A cheap model can become expensive if it needs five retries and carries half the codebase in context. An expensive model can be cheaper overall if it finishes cleanly, uses fewer steps and avoids rework. Looking only at token price is like judging cloud efficiency by the cost of an instance without asking what workload it served.
Anthropic’s Claude apps gateway is one sign of the same shift. It turns Claude Code from a tool developers run individually into infrastructure an organization can govern. That is useful, but it also shows the limit of tool-level controls: a company still has to connect AI usage to the workflow, team, product and outcome behind it.
The same pattern will repeat across the AI stack. Each vendor will expose a different dashboard, billing language and control surface. The business will still need one answer: which work created the cost, who owns it and whether the result justified the spend.
The next management question is not how many people used AI. Adoption was a useful signal during the pilot phase. It told companies that employees were curious and tools were spreading. In production, adoption is incomplete. It does not tell you whether the work improved output, reduced support load, increased quality or quietly turned a good product margin into a bad one.
This is already visible in software products that add AI features. Usage can look great for two quarters, then someone runs the gross margin math and the room goes quiet. The average user may be fine while the heaviest users consume enough inference, storage or agent time to erase the economics of the feature. Seeing the cost is only the starting point. The harder questions are pricing, packaging and ownership. If the AI work is bundled into the base subscription, someone eventually has to answer whether the price reflects what the feature really costs to deliver.
The same issue is coming to internal productivity. A development team may feel faster with coding agents, but finance cannot manage “feels faster.” It needs to know which teams are consuming the budget, which workflows changed, which projects benefited and which usage patterns are just expensive loops. A support team may automate more interactions, but the useful unit is not the number of AI conversations. It is cost per resolved case, time to resolution and quality of the answer. The work unit matters more than the tool name.
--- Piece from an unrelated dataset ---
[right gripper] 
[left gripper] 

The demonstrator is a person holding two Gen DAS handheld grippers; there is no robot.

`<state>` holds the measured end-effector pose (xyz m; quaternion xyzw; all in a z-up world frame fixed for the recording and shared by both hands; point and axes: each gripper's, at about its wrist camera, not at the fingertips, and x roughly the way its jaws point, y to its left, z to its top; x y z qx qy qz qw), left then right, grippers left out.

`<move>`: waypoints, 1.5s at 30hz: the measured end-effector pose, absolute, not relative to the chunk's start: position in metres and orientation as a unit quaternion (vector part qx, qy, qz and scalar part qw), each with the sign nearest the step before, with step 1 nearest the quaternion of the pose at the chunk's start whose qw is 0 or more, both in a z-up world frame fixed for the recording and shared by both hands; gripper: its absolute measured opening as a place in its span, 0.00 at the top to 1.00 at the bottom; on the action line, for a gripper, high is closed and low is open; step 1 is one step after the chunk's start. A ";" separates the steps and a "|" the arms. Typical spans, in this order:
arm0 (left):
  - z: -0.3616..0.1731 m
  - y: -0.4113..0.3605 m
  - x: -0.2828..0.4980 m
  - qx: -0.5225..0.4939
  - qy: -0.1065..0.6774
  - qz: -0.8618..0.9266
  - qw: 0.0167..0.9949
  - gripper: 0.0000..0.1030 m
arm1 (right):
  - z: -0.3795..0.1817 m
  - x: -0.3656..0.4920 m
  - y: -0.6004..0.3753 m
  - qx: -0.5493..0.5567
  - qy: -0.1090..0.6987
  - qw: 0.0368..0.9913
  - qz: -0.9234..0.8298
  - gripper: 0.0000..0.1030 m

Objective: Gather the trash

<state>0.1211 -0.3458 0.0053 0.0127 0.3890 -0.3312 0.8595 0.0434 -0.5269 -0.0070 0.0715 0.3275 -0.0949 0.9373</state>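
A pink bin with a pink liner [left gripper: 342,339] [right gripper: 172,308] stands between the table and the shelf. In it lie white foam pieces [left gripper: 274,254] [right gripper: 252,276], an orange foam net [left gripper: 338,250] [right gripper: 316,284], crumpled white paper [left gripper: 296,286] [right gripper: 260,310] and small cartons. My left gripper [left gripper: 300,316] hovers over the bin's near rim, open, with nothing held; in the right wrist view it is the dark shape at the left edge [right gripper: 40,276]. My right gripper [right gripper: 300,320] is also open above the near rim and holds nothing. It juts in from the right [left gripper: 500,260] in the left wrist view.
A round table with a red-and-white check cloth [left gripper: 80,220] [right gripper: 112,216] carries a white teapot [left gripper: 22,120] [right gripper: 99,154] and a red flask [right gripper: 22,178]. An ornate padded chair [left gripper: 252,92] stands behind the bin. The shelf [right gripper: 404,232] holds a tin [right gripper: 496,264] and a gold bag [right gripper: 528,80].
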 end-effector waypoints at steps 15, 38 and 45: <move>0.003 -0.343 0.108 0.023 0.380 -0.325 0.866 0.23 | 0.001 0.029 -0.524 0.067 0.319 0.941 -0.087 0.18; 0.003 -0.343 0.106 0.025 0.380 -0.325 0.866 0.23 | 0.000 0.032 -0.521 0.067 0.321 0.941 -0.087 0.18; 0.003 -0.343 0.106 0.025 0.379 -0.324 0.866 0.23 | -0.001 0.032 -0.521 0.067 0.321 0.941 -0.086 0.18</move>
This is where the discipline that grew up around cloud cost moves next. It started by turning cloud invoices into accountability: attribution, budgets, forecasting, anomaly detection and unit economics. AI does not replace that muscle. It makes the muscle more important because the cost moves faster, crosses more systems and lands closer to the product itself. Tokens are part of the story, but tokens alone do not answer the business question. The answer has to connect model usage, cloud usage, team ownership, product context and outcome.
The companies that manage AI well will be the ones that see beyond the best model or the lowest token rate. They will know which agent runs deserve more investment, which ones need a different model, which ones require policy, and which ones should be stopped because the economics do not work. They will make AI easier to use where it creates leverage and easier to stop where it adds cost without changing the outcome.
The first wave of enterprise AI was about access. The second wave is about accountability. The winners will be the companies that can look past the model invoice and say, with confidence, what each AI task cost and what it gave back.
Roi Ravhon is Co-founder and CEO of Finout and serves on the Governing Board of the FinOps Foundation.